Савинков подходил к вековой вологодской памяти: он был той же грозной породы, как соборный камень. Да еще Варшава. А при моей чувствительности — «гипертрофия чувствительных нервов», я подобрался улиткой, вижу, и спутник мой рога по карманам спрятал, сидит, как его и нет.

Для моего московского уха ополяченное русское, как древлянам поляне: все только настраивается, а музыки нет, Уж и так и этак, а из разговора ничего не выходит.

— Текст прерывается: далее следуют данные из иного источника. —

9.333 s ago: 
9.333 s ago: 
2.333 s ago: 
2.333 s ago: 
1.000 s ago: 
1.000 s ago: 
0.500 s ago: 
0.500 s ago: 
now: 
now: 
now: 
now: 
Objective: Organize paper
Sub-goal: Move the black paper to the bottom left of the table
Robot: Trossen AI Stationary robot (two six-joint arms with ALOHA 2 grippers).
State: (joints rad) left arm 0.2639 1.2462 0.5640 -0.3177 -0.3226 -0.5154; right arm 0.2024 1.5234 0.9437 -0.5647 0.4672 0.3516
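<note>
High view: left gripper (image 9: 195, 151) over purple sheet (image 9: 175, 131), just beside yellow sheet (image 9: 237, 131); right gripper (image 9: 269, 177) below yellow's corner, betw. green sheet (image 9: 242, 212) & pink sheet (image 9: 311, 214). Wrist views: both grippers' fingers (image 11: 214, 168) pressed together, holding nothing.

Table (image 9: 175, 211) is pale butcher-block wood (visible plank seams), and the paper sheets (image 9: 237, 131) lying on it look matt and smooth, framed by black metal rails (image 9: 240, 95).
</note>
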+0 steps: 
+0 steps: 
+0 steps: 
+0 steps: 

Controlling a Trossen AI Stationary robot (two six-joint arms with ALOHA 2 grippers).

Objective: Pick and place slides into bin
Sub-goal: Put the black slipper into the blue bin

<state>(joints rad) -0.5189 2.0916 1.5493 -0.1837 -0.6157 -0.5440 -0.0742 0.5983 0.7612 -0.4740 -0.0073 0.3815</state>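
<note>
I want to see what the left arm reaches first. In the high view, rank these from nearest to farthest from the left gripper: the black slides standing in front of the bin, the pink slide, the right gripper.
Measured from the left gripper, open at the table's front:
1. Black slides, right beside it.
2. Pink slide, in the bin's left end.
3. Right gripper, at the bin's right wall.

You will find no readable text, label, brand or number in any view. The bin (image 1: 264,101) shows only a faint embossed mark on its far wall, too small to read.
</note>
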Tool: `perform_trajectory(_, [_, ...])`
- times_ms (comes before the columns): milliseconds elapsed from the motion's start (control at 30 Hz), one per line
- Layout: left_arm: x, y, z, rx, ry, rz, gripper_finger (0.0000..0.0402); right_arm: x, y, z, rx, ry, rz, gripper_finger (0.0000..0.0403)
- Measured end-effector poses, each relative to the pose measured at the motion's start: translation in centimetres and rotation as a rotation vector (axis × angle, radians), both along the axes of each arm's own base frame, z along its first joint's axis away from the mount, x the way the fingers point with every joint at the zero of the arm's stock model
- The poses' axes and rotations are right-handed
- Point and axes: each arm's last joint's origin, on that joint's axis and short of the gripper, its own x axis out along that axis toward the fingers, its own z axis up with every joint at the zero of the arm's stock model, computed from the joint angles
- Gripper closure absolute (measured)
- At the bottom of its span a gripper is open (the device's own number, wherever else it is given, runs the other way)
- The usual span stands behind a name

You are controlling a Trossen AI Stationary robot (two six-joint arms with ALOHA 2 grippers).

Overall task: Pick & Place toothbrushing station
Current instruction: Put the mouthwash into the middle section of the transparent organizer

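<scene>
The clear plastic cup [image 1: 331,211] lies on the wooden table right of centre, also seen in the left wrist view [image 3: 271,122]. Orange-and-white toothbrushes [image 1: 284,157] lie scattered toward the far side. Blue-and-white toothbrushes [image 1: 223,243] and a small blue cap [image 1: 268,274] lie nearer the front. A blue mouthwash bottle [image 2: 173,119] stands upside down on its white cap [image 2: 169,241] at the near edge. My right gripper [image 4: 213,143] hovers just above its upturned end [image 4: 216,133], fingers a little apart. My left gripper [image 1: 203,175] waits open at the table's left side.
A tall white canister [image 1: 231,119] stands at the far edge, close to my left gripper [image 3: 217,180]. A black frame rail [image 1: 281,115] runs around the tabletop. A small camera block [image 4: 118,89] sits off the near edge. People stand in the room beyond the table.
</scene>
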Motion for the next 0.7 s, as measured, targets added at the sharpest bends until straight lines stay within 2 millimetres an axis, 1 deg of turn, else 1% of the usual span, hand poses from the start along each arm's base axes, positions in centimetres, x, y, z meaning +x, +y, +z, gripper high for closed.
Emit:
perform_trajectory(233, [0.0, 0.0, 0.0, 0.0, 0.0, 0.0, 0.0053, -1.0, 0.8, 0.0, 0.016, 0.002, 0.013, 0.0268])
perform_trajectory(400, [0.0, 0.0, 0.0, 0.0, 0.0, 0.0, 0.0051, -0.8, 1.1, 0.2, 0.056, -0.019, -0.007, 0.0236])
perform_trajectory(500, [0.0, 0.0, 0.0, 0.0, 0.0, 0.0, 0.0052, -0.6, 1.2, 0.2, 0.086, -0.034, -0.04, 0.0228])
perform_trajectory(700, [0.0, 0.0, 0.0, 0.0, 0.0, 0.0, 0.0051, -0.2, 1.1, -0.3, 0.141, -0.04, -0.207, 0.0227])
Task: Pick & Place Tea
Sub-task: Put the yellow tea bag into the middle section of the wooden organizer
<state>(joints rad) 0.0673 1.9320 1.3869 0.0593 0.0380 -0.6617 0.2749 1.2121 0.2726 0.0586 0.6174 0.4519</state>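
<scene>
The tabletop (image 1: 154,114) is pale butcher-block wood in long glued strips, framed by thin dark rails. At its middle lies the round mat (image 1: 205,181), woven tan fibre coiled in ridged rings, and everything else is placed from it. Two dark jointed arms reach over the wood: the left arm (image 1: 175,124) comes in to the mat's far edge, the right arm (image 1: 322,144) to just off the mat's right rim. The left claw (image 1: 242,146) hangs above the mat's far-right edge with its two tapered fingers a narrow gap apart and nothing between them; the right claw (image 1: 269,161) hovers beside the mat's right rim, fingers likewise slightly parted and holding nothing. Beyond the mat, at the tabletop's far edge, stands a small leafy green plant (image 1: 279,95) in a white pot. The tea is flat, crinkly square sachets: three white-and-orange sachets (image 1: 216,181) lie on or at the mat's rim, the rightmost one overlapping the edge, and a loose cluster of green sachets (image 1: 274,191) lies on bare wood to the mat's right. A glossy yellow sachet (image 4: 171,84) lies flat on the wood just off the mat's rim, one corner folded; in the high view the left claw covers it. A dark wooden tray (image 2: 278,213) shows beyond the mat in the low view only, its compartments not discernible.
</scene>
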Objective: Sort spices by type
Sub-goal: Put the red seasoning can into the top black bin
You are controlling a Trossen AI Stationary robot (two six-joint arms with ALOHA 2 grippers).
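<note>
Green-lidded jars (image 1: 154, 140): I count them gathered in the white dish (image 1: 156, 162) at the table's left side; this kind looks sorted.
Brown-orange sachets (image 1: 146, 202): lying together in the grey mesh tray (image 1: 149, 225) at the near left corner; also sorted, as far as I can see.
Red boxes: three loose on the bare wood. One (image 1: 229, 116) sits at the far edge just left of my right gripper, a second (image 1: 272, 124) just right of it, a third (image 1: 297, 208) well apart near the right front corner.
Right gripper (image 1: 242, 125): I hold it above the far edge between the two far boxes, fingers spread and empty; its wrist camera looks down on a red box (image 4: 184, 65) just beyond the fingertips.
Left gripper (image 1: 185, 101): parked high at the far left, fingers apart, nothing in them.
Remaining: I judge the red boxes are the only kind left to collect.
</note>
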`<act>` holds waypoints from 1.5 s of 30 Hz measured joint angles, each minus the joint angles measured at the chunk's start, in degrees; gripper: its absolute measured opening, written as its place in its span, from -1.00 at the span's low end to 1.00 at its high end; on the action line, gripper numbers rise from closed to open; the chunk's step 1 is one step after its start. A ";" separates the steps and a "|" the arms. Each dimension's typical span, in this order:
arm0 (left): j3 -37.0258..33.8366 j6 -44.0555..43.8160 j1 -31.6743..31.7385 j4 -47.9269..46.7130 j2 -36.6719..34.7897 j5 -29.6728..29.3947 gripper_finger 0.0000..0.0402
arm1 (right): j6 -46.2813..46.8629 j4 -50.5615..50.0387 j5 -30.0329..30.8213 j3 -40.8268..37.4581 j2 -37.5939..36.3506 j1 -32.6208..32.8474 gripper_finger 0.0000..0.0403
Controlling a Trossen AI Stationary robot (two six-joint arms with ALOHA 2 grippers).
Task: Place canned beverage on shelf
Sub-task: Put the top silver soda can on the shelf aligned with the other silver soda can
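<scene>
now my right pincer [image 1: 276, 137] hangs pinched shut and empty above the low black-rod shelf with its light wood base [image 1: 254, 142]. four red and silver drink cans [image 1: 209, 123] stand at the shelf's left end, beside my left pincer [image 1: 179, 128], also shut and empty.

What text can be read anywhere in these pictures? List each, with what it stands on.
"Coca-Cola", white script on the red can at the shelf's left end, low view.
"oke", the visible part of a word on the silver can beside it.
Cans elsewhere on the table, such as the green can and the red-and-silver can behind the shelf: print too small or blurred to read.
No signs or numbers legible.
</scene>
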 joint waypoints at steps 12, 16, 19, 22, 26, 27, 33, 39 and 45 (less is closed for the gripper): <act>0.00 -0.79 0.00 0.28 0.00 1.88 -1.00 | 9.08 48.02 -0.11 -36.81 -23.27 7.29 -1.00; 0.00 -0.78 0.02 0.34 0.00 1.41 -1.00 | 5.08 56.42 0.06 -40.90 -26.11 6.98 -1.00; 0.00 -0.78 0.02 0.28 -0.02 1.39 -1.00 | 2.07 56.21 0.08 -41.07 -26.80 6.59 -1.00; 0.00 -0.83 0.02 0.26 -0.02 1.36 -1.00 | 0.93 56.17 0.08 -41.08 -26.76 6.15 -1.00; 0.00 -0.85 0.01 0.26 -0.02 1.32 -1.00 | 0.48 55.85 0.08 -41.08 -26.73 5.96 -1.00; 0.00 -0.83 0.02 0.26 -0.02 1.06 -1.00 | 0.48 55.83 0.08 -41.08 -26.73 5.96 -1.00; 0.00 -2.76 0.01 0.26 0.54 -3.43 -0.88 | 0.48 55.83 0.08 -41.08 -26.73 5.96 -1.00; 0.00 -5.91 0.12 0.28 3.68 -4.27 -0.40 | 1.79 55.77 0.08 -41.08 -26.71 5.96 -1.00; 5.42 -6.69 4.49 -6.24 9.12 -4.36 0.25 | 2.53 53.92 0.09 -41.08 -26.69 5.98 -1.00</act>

Перед встречей с Мартовым я думал: заговорю что-нибудь о «безлошадных», потом с Бердяевым — о философии, с Луначарским вставлю слово о литературе, а с Савинковым — «Боевая Организация», ее еще и не было, но чувствовалось, а я, вы знаете: «боец» — мухам в смех, как тот гриммовский портной.

Выручил Каляев.

Иван Платонович Каляев служил корректором в «Северном Крае» и часто приезжал в Вологду к Савинкову: их соединяла Варшава, вместе учились. Каляев верил Савинкову беззаветно.

Какая открытая душа, я сразу почувствовал, и верно, горячее сердце. Но внешне — варшавское воспитание — вот бы не принять за корректора, да еще с бомбами в руках, а ведь какого наделает шуму бомбой под карету великого князя Сергея Александровича.

«Кто этот пан?» — спросил я моего спутника.

«Из „Снега“ Пшибышевского», — отозвался присмиревший молчальник.

«Янек!» — Савинков раскаменел.

Пшибышевский легок на помине: Каляев перевел «Тоску» Пшибышевского.

«Хотите послушать?»

И он начал. В его чтении русских звуков я не слышу: Варшава и его мать полька, а отцовское не узнаешь, и почему Ка-ля-ев, трудно понять.